Pub Date: Sept. 13th, 2016
ISBN: 978-0-399-16792-8
Publisher: Blue Rider Press

A postmodern fable by the award-winning author of Mary Coin (2013) and The God of War (2008).

A childless couple longs for a baby…. This desire launches a thousand fairy tales, including “Thumbelina,” which Silver slyly invokes at the beginning of her new novel. As the elderly Agáta Janacek struggles through labor, the midwife encourages her to think of a flower blooming—an echo of the tulip from which Hans Christian Andersen’s diminutive heroine emerges. But, just as childbirth is not the gentle opening of a flower, the baby Pavla is not a perfectly formed little sprite. She’s a dwarf, all big head and foreshortened limbs. These opening scenes reveal a lot about the story to come.
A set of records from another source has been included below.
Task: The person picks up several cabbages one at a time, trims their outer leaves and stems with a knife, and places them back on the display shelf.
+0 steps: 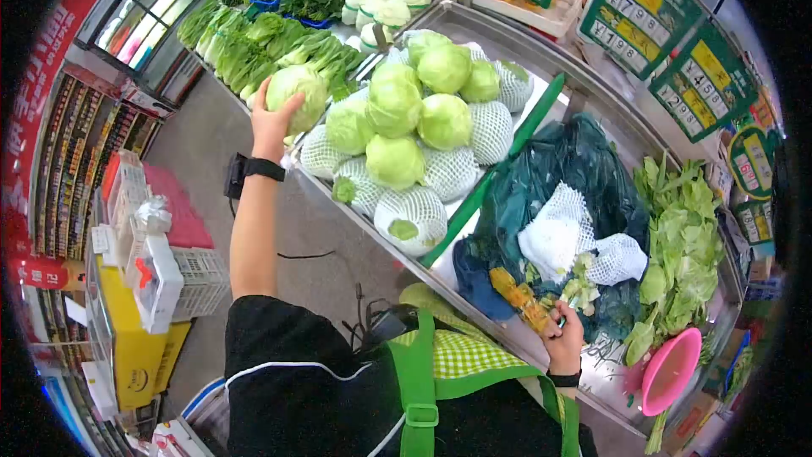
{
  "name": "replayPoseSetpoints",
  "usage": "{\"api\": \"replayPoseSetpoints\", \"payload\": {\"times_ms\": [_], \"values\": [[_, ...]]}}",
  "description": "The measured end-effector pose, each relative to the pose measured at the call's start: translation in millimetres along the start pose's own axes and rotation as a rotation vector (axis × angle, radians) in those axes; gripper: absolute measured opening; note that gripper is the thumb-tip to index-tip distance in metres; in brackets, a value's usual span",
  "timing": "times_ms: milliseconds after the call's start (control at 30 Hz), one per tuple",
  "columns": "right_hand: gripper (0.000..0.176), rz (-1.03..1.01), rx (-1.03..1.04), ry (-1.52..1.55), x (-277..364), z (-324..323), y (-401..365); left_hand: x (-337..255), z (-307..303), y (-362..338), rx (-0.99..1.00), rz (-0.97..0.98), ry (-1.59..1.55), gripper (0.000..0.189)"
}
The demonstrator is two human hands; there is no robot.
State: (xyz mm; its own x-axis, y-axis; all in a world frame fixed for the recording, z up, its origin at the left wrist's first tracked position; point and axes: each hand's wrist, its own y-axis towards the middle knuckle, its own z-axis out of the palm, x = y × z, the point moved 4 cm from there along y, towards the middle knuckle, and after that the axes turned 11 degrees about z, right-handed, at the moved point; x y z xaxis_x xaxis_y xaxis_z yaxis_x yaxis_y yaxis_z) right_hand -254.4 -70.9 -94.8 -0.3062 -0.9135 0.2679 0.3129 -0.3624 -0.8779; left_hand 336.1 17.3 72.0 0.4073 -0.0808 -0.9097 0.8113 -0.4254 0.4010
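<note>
Pink basin [672, 370] beside loose lettuce leaves [685, 245], green price signs [639, 8] above, white crates [190, 279] on floor.

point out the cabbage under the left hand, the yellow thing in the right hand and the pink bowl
cabbage [304, 89]: head view, its bare pale-green front
yellow thing [518, 294]: head view, middle of its length
pink bowl [668, 371]: head view, inner wall

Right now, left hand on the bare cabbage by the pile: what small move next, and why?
Probably ease the bare cabbage inward against the netted cabbages: the left hand holds it at the counter edge, where it could roll off. The right hand is occupied with a yellow item.
</note>
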Motion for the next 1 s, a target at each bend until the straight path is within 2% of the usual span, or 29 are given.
{"api": "replayPoseSetpoints", "payload": {"times_ms": [67,167,233,267,333,400,467,533,567,667,733,833,933,1000], "values": [[0.007,-0.009,0.008,0.052,-5,8,11,17,1,14,0.017,-0.093,-0.126,0.07],[0.008,-0.014,-0.055,0.129,-26,28,23,47,1,48,0.073,-0.093,-0.083,0.069],[0.009,-0.042,-0.106,0.118,-46,69,29,76,2,74,0.093,0.017,-0.024,0.07],[0.011,-0.037,-0.135,0.106,-57,81,30,106,2,89,0.141,0.043,0.042,0.073],[0.01,0.148,-0.028,0.121,-81,120,37,130,19,100,0.206,0.09,0.163,0.076],[0.01,0.19,-0.001,0.07,-98,160,33,143,44,103,0.283,0.182,0.382,0.078],[0.011,0.141,-0.006,0.058,-104,177,31,166,67,103,0.376,0.17,0.551,0.077],[0.012,0.089,-0.016,0.043,-105,179,27,175,88,97,0.421,0.069,0.634,0.077],[0.012,0.051,-0.033,0.066,-105,174,25,184,96,94,0.403,0.13,0.683,0.077],[0.009,-0.007,-0.159,0.146,-107,167,17,203,108,98,0.385,0.139,0.81,0.078],[0.008,0.002,-0.187,0.215,-110,155,20,202,116,104,0.455,0.146,0.815,0.076],[0.007,0.02,-0.168,0.255,-119,156,20,215,122,99,0.551,0.342,0.875,0.072],[0.009,-0.005,-0.16,0.267,-120,162,21,236,116,97,0.577,0.38,0.846,0.072],[0.009,0.017,-0.102,0.346,-118,147,27,232,112,103,0.716,0.271,0.837,0.069]]}}
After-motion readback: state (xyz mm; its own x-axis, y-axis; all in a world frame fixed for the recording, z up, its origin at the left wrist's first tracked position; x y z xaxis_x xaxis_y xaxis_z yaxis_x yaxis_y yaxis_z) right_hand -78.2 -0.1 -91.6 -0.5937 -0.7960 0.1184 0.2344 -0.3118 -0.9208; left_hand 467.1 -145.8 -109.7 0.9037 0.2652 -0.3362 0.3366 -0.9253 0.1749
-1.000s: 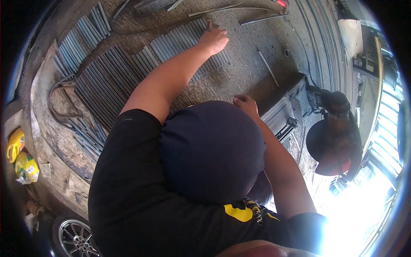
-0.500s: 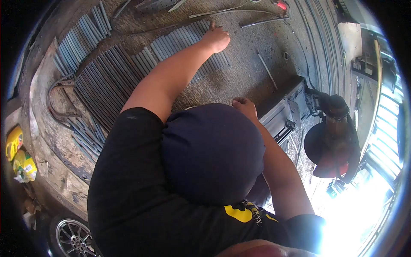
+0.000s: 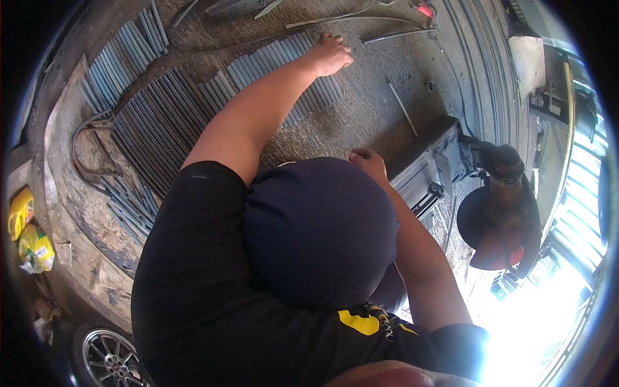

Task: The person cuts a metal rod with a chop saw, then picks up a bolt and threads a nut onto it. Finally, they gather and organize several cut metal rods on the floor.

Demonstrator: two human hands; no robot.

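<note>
My left hand is at the upper right end of a row of short grey metal rods, its fingers curled downward and their tips hidden. Anything under those fingers cannot be made out. Close to the black metal machine, my right hand has its fingers bent together; what they hold, if anything, is too small to tell. Longer dark rods lie side by side left of the short ones. A dark blue cap covers the middle of the view.
More short rods lie at the upper left, with loose ones below. A thin rod lies on the ground above the machine. A bent metal frame, a wheel and yellow containers are on the left.
My left hand has shifted slightly right, and its fingers have changed pose. The right edge of the short rod row now ends a little farther left. My right hand has hardly moved.
</note>
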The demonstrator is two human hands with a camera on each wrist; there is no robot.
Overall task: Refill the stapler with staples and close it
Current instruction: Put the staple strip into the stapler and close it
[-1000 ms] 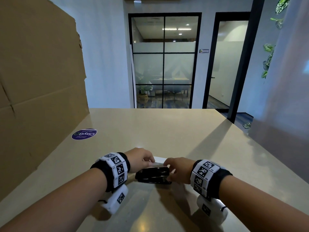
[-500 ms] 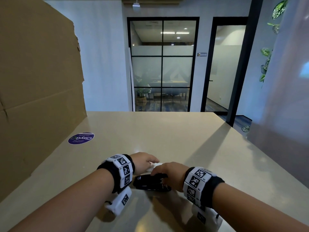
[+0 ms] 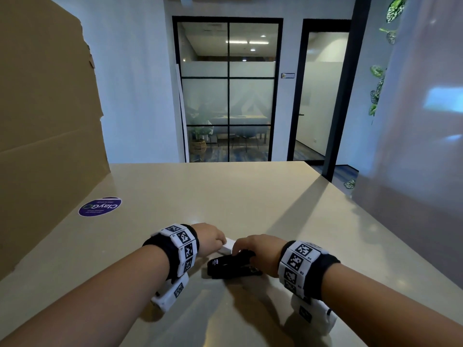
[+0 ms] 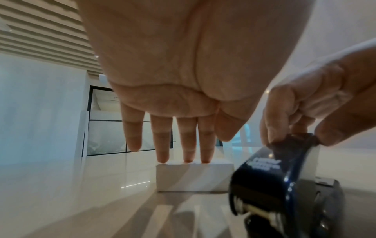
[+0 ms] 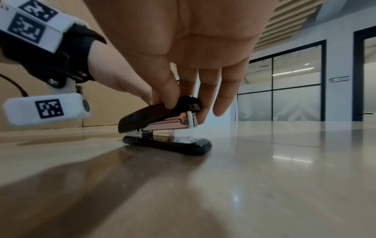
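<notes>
A black stapler (image 3: 231, 267) (image 5: 162, 127) (image 4: 284, 185) stands on the beige table (image 3: 250, 196), its base flat. My right hand (image 3: 260, 254) (image 5: 179, 99) pinches the front end of its black top between thumb and fingers, and the top sits slightly raised over the metal staple channel. Just behind the stapler lies a small white staple box (image 3: 227, 246) (image 4: 194, 175). My left hand (image 3: 213, 240) (image 4: 183, 145) has straight fingers, and three fingertips (image 4: 188, 158) rest on the box's top edge. No loose staples show.
A tall cardboard sheet (image 3: 47, 126) stands along the table's left side. A round purple sticker (image 3: 99, 206) lies on the table near it. The right table edge (image 3: 375, 221) runs beside a pale wall. Glass doors (image 3: 228, 91) lie beyond the far edge.
My right hand has shifted left onto the stapler's front end and now pinches its top. The left hand has stayed on the white box. The head view has tilted slightly.
</notes>
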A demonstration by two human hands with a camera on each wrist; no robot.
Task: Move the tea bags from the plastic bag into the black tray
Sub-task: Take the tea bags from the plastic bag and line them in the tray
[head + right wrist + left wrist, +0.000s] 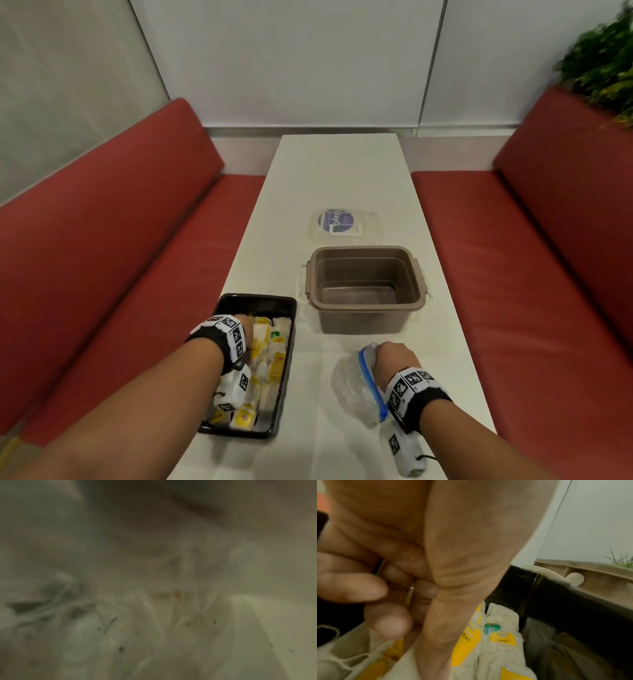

First, that the author is using tropes from fairy tales and folklore in a realist mode. Second, that the novel's brand of realism relies heavily on graphic depictions of human bodies and their various products. There are pendulous breasts, flaccid penises, and Agáta’s pubis with its sparse graying hair. There’s also quite a bit of sweat, mucus, and ordure. Pavla, as befits a fairy-tale heroine, is beautiful—but only sometimes. As her story progresses, she will undergo several transformations, only some of which make sense. Of course a girl being raped might turn into a wolf. But why would a dwarf stretched on a rack turn into a girl with a beautiful body and a canine face? It might seem ridiculous to argue with fantasy, but fairy tales do have their own logic, and Silver doesn’t quite seem to grasp that internal consistency is a large part of the fairy tale’s appeal, nor does she seem to appreciate how fairy-tale heroes and heroines function. Because they are types rather than real people, they allow us to project our own desires upon them. Pavla is real enough to forestall this operation but not real enough to be satisfying.

Disappointing and often just kind of gross.